Cuando ciertos economistas (profesionales o amateurs, oficiales o que intentan serlo) argumentan que ciertas medidas, como la liberalización de precios, “en primer momento son aterradoras, pero tendrán resultados a largo plazo”, no sólo minimizan el peso que esas medidas tendrán (por muy poco que sean ejercidas) sobre la gente, olvidan que esa gente, justamente, es gente y no números, estadísticas, porcentajes inflacionarios o precios sujetos a la mano casi santa del “mercado”.

En últimas semanas, dos noticias corren a la par: el incremento de más de 20% en los precios de la gasolina (y su impacto en la inflación) y la “liberalización” de esos mismos precios (es decir, que ya no sea el Estado el que determine el precio, sino “el mercado”). Más que ser independientes, las dos están relacionadas: para poder pasar a un esquema de precios liberados es necesario, dicen, que los máximos se incrementen para “dar espacio” a la competencia, ya luego se resolverá y esos mismos precios bajarán eventualmente. (Vía: El Financiero)

La “Reforma energética”, aprobada durante el gobierno de Peña Nieto, fue promocionada fuertemente en medios, no sólo con mensajes del presidente, también con entrevistas, “artículos de opinión”, análisis y comparaciones con diferentes países que, entonces, eran vistos como ejemplares respecto a la relación entre su paraestatal petrolera y el gobierno (como Brasil, Finlandia y otros países europeos).

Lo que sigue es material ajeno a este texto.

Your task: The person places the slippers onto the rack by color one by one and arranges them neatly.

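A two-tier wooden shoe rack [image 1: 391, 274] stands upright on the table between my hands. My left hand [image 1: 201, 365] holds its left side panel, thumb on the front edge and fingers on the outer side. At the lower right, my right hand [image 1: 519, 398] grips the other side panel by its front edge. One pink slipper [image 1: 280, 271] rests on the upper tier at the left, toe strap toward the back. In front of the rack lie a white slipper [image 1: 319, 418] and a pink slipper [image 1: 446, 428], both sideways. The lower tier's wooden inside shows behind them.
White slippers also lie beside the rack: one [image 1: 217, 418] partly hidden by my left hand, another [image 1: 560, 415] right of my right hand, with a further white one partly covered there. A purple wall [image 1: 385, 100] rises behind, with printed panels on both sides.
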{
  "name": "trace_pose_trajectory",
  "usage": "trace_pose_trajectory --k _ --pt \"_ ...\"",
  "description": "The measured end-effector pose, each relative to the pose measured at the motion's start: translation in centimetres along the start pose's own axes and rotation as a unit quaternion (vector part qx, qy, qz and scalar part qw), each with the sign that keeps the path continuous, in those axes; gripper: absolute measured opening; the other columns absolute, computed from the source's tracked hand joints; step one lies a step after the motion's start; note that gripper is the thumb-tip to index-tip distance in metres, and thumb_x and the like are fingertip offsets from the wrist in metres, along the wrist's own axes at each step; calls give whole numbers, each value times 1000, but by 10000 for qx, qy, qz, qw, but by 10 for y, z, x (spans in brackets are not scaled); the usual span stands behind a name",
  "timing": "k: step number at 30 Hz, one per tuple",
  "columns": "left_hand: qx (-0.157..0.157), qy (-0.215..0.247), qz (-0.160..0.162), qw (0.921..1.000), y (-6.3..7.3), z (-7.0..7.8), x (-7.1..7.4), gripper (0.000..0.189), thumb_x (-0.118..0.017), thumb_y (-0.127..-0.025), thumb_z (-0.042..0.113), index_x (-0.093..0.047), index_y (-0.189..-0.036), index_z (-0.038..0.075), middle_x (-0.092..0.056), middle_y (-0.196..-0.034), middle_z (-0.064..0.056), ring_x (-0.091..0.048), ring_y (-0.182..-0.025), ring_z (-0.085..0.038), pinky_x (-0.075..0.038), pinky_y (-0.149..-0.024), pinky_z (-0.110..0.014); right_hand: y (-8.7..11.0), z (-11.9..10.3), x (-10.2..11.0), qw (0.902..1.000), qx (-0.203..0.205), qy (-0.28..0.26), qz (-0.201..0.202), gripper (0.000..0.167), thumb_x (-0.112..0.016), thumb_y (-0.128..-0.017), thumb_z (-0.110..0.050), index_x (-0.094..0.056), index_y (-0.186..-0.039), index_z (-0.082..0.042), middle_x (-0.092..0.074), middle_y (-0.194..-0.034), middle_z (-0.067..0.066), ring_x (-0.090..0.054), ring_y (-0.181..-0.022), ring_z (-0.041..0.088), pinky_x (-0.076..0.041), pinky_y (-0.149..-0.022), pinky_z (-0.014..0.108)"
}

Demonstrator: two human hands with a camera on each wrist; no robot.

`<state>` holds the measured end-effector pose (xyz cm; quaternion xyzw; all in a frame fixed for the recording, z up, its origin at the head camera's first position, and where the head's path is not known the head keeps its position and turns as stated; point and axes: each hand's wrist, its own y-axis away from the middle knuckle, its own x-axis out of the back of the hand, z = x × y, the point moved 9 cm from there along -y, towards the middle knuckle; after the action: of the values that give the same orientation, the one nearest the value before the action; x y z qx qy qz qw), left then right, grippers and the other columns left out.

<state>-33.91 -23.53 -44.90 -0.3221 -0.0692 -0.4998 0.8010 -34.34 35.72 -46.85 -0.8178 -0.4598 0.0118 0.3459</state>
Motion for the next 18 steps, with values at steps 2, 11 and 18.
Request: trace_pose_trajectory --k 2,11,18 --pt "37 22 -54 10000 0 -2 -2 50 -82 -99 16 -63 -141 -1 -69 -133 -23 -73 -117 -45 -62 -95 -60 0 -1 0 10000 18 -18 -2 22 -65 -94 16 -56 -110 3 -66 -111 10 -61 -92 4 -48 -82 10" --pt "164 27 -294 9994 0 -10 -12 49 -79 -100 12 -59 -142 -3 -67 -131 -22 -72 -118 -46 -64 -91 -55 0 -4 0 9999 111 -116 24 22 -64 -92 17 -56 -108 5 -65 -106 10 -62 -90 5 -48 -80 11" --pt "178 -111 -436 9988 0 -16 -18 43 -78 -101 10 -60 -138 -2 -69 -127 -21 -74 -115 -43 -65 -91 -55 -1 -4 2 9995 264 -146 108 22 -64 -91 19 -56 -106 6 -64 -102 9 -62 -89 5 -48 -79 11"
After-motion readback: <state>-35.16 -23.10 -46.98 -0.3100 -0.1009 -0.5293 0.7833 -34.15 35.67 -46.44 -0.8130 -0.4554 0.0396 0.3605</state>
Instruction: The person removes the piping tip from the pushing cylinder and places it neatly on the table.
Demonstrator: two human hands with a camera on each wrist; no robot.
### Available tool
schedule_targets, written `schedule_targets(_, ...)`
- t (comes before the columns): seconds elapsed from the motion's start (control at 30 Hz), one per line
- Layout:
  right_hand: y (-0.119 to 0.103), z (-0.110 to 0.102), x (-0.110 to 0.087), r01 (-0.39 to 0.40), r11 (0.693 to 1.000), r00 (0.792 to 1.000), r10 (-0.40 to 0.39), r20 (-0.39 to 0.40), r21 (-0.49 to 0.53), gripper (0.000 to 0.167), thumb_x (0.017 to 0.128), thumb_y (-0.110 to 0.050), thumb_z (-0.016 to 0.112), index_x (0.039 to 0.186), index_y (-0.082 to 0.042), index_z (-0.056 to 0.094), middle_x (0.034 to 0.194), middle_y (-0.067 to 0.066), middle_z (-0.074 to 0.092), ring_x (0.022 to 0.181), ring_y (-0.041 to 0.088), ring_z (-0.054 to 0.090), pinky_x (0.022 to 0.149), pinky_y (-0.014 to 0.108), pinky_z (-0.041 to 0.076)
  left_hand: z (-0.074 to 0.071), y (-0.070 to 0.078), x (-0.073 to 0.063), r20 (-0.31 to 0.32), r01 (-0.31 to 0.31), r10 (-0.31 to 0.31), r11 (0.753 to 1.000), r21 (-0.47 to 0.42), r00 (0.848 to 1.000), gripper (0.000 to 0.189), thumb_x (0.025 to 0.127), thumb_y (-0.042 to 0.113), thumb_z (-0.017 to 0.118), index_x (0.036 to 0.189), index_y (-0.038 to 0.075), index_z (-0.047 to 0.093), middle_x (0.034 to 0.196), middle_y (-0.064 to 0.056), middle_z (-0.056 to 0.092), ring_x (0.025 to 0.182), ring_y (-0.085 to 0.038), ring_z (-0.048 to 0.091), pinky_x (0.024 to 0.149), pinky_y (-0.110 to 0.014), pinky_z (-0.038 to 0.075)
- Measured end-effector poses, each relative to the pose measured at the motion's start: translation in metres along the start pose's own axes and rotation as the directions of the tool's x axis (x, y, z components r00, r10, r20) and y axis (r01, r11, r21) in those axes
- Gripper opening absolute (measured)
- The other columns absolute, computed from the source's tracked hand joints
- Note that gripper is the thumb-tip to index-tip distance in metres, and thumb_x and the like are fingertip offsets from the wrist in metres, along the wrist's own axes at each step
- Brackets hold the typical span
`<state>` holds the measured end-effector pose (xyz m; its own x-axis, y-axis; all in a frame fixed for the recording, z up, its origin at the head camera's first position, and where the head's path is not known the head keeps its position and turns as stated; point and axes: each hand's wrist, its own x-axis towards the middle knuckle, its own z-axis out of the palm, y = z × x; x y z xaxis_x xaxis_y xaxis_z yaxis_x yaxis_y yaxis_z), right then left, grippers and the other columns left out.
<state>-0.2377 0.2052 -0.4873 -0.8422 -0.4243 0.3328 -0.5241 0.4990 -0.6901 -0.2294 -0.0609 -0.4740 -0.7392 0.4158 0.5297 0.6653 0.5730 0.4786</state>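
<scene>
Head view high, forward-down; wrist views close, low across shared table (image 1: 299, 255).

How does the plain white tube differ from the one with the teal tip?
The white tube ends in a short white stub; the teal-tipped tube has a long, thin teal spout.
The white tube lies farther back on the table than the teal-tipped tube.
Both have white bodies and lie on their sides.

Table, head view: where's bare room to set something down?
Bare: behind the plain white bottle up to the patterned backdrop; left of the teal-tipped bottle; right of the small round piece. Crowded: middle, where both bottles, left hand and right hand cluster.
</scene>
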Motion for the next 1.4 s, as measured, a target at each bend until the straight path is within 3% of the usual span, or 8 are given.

La intención central de esta campaña fue, en esencia, terminar de destruir la imagen que se tenía de Petróleos Mexicanos (Pemex): de ser la “joya de la corona” durante el cardenismo y el “milagro mexicano”, a un lastre para la economía nacional, una muleta que dependía del trabajo sindicalizado (lleno, éste, de privilegios y corrupción rampante), que compra gasolina y vende por centavos un petróleo que “nunca dejará de ser nuestro”.

La reforma, por otro lado, sería la solución a todos los problemas: Pemex competiría, el sindicato se daría cuenta de sus privilegios y tendría, por tanto, que ser regulado y transparentado, y, con una industria petrolera sana, México podría dedicarse, como economía completa, a diversificar sus intereses y producción sin el lastre de una empresa como el Pemex actual. El problema, el grave problema, fue interpretar los problemas de Pemex como la enfermedad misma y no como síntoma de algo sistémico, como un ejemplo más dentro de una larga lista de empresas paraestatales que, abusadas tanto por la clase política como por el sector empresarial, han perdido la “lucha” contra la “mano invisible” del mercado. (Vía: Sin Embargo)

El caso de Brasil, siguiendo la comparación que el mismo gobierno proponía hace dos años, resulta ejemplar para entender la situación actual: la deposición de Dilma Rousseff y el juicio de decenas de funcionarios tanto de su gobierno como de la oposición ha sido por malversación de fondos de Petrobras, por aceptar sobornos para facilitar permisos para la empresa, por, en general, seguir una política de saqueo con la que estamos familiarizados en México.

La reforma de Peña Nieto no apuntó hacia ninguno de esos problemas que, ya desde 2012 eran visibles en Brasil, y que lo han sido en México desde siempre (desde, nada menos que el líder sindical de Pemex, el a veces diputado, a veces senador, a veces funcionario público, Carlos Romero Deschamps). La argumentación de los impulsores, de que la competencia resolvería los problemas de corrupción no sólo es una fe ciega en el sector empresarial, sino ceguera (que hayan decidido no ver, o que de verdad no vean, no lo sabremos) frente los casos penales en los que gigantes petroleras como Shell, British Petroleum, Exxon Mobile o, de nuevo, Petrobras.

Mientras que la macroeconomía se “compone”, se balancea y se nivela, gracias a esa deidad invisible del mercado, las economías familiares serán impactadas fuertemente, aún cuando supuestamente el impacto económico más fuerte “sólo sea” (si es que esto se cumple) por tres meses: cuando más de la mitad de la población dedica cerca del 30% de sus ingresos en transporte y 60% en alimentos (vía: Oxfam), mientras el Instituto de Geografía y Estadística altera sus marcos de medición para asegurar la existencia de una clase media (ahora endeudada por mantener, muchos, marcas de ese mismo estatus) derruida, ¿de verdad hay quien pueda argumentar que la liberalización del precio de las gasolinas es una solución viable?